Le groupe d'assurance français Groupama a annoncé jeudi une forte baisse de son résultat net, de 29% à 78 millions d'euros, pour le premier semestre. Groupama SA, regroupant l'ensemble des filiales du groupe, affiche un recul plus modéré de son résultat de 23% à 127 millions d'euros.
Ces résultats semblent néanmoins affectés par des éléments non-récurrents. En effet, le chiffre d'affaires semestriel progresse de 3,3% à 11,3 milliards d'euros. La baisse du résultat provient essentiellement de l'assurance de personne, activité qui a souffert d'un effet de base défavorable lié à des reprises de provisions au premier semestre 2009, qui avaient alors permis de doubler «artificiellement» le résultat opérationnel de cette branche.
Mais cet effet n'est pas le seul à avoir pesé sur les résultats. En effet, dans le domaine de l'assurance de biens et responsabilité, les performances du groupe ont été affectées par la tempête Xynthia «pour un coût de 75 millions d'euros».
A noter cependant que ce coût demeure inférieur à celui de 135 millions d'euros lié à l'impact des tempêtes Klaus et Quinten qui avait affecté les résultats du premier semestre 2009, ce qui permet au résultat opérationnel de s'améliorer. Hors tempête Xynthia, le résultat opérationnel aurait atteint 179 millions d'euros, selon le communiqué du groupe.
Alors qu'en assurance de biens et de responsabilité, le groupe «gagne des parts de marché et des clients en portefeuille» sur le marché français, qui pèse 80% des revenus du groupe, sur l'assurance de la personne l'activité progresse de 5,8% alors que le marché croît, lui, de 8%.

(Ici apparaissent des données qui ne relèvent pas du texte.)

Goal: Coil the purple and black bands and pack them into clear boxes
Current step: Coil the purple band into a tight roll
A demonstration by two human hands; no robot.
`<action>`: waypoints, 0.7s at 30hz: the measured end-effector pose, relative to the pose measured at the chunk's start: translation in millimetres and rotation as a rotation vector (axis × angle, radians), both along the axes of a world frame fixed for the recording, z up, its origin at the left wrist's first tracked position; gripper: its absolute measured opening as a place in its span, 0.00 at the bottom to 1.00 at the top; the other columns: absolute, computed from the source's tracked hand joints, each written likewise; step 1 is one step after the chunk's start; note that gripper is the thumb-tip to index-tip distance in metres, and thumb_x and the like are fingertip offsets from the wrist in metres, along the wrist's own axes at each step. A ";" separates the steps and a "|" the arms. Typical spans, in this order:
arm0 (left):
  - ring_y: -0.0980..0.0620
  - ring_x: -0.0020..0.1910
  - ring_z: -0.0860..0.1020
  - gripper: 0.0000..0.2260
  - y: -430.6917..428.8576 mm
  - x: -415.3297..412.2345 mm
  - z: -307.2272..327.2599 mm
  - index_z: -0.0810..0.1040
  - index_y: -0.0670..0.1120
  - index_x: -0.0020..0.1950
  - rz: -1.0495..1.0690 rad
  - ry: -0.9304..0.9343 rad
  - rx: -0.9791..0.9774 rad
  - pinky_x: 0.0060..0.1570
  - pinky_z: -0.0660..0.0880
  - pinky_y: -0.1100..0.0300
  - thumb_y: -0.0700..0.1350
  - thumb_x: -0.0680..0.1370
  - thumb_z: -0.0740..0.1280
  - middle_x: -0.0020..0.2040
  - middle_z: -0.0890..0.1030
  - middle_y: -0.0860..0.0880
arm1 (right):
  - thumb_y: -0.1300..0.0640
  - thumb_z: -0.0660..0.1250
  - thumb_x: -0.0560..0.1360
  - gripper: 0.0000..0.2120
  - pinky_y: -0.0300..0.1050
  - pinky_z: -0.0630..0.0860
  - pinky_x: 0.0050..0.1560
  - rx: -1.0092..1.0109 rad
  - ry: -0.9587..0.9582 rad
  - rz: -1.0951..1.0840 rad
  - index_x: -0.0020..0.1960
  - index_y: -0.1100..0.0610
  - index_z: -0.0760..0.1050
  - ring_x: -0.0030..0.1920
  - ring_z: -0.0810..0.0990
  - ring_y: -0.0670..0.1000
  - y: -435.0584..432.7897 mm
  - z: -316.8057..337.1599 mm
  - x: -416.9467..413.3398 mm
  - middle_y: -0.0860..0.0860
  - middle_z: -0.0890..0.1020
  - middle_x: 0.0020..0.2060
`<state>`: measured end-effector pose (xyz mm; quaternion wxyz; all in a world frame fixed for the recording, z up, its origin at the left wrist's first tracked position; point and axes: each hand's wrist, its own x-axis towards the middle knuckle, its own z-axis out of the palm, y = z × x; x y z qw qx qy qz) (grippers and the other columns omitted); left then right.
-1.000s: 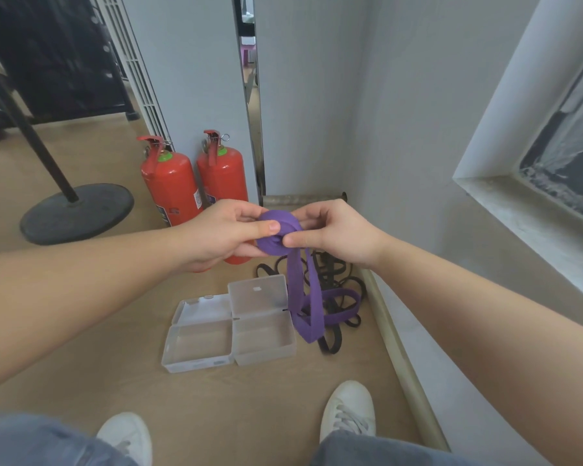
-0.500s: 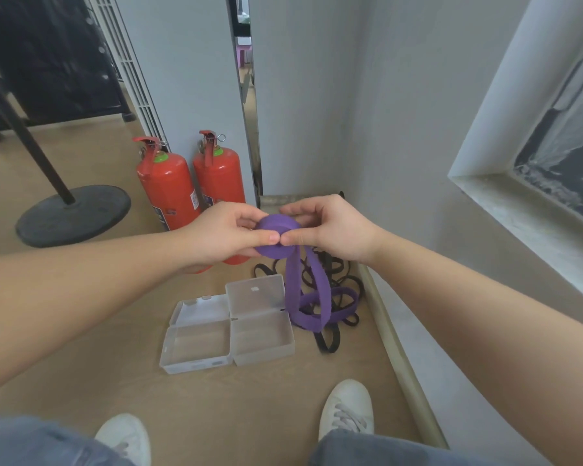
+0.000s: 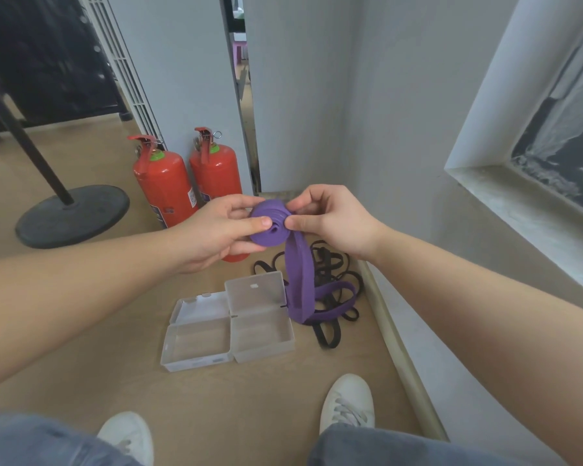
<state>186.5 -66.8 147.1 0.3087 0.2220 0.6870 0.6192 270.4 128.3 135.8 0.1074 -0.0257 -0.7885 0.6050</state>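
**Purple band part-rolled, nothing boxed yet**

Looked in on the head view and I'd say it was early days. The purple band (image 3: 270, 227) was partly wound into a fat coil and held up in the air. The left hand (image 3: 216, 230) pinched one side of it between thumb and fingers, and the right hand (image 3: 330, 223) pinched the other side. A long tail of it hung down and looped on the floor (image 3: 216, 415), over the black bands (image 3: 327, 334), which lay in a loose tangle, not coiled at all. The clear boxes (image 3: 196, 359) sat side by side just left of that tangle, lids open, with nothing in either (as far as I could tell through the plastic). My guess at what was left: finish the purple roll, box it, do the black ones, shut the lids.

There was no worktop, and everything was down on a light wood floor in a grey-walled corner. Two red fire extinguishers (image 3: 162, 186) stood against the wall, with a round black stand base (image 3: 71, 215) further left. A window recess (image 3: 535, 210) was on the right, and white shoes (image 3: 347, 401) showed at the bottom.
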 end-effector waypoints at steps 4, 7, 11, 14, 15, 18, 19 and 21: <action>0.52 0.47 0.86 0.12 1.1 -5.1 9.2 0.82 0.51 0.55 -0.094 0.456 -0.343 0.43 0.84 0.55 0.50 0.73 0.77 0.47 0.87 0.50 | 0.63 0.77 0.74 0.07 0.45 0.83 0.47 0.200 -0.015 0.031 0.46 0.54 0.81 0.42 0.85 0.50 -7.6 2.8 -0.1 0.57 0.87 0.43; 0.53 0.43 0.86 0.11 -1.3 -9.9 17.2 0.84 0.51 0.51 -0.099 0.507 -0.454 0.43 0.85 0.54 0.53 0.72 0.78 0.42 0.87 0.52 | 0.60 0.77 0.74 0.06 0.39 0.81 0.45 0.322 -0.009 0.055 0.46 0.52 0.81 0.41 0.85 0.45 -14.5 6.3 0.5 0.47 0.87 0.41; 0.51 0.45 0.87 0.11 -2.8 -6.4 16.5 0.83 0.47 0.54 -0.070 0.358 -0.346 0.48 0.85 0.53 0.48 0.74 0.76 0.47 0.87 0.46 | 0.59 0.77 0.74 0.08 0.41 0.82 0.48 0.252 0.028 0.013 0.48 0.50 0.81 0.44 0.87 0.45 -14.8 3.7 0.6 0.48 0.87 0.44; 0.49 0.49 0.87 0.12 -3.1 -2.5 11.0 0.81 0.44 0.57 -0.022 0.235 -0.236 0.50 0.84 0.52 0.45 0.76 0.75 0.51 0.86 0.42 | 0.61 0.78 0.73 0.12 0.48 0.83 0.55 0.073 0.017 0.011 0.52 0.51 0.80 0.49 0.87 0.50 -12.2 -2.2 -0.1 0.52 0.88 0.48; 0.48 0.50 0.86 0.12 -2.9 -1.8 9.4 0.81 0.43 0.58 -0.014 0.201 -0.207 0.52 0.84 0.51 0.44 0.77 0.74 0.53 0.86 0.41 | 0.63 0.77 0.73 0.13 0.50 0.83 0.56 0.015 0.012 0.023 0.53 0.52 0.79 0.50 0.87 0.52 -11.7 -3.9 -0.3 0.53 0.88 0.49; 0.46 0.54 0.85 0.11 -1.4 0.3 7.0 0.78 0.41 0.60 0.008 0.126 -0.129 0.53 0.83 0.49 0.42 0.79 0.70 0.57 0.84 0.39 | 0.67 0.75 0.74 0.13 0.50 0.82 0.55 -0.126 0.010 0.054 0.55 0.54 0.79 0.49 0.87 0.53 -12.0 -6.4 -1.0 0.54 0.88 0.48; 0.46 0.54 0.85 0.11 -0.7 1.4 6.7 0.77 0.40 0.61 0.012 0.110 -0.104 0.52 0.83 0.50 0.41 0.80 0.69 0.58 0.83 0.38 | 0.67 0.74 0.74 0.13 0.49 0.82 0.54 -0.158 0.014 0.058 0.55 0.55 0.78 0.48 0.87 0.53 -12.0 -6.8 -1.5 0.54 0.88 0.48; 0.46 0.54 0.85 0.11 0.3 2.9 5.6 0.75 0.38 0.63 0.018 0.083 -0.058 0.50 0.84 0.51 0.39 0.81 0.67 0.59 0.82 0.38 | 0.68 0.75 0.74 0.13 0.50 0.81 0.54 -0.202 0.030 0.061 0.54 0.56 0.79 0.48 0.87 0.54 -11.1 -6.6 -2.5 0.55 0.88 0.47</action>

Groupama a également fait état d'une baisse sensible de ses plus-values latentes à 1,4 milliard d'euros tous actifs confondus contre 2,7 milliards fin 2009. Concernant sa structure financière, l'assureur constate une «baisse de la réserve de réévaluation des titres suite à l'évolution des marchés» sur le premier semestre qui fait chuter ses fonds propres de 4,6 à 3,9 milliards d'euros.
Dans un contexte d'incertitude sur les marchés financiers et avec une activité du groupe qui n'a pas encore révélé tout son potentiel, Christian Collin a écarté l'idée d'une introduction en Bourse du groupe à court terme. Il a en outre spécifié que l'opération, lorsqu'elle interviendra, aura pour but de soutenir de la croissance externe.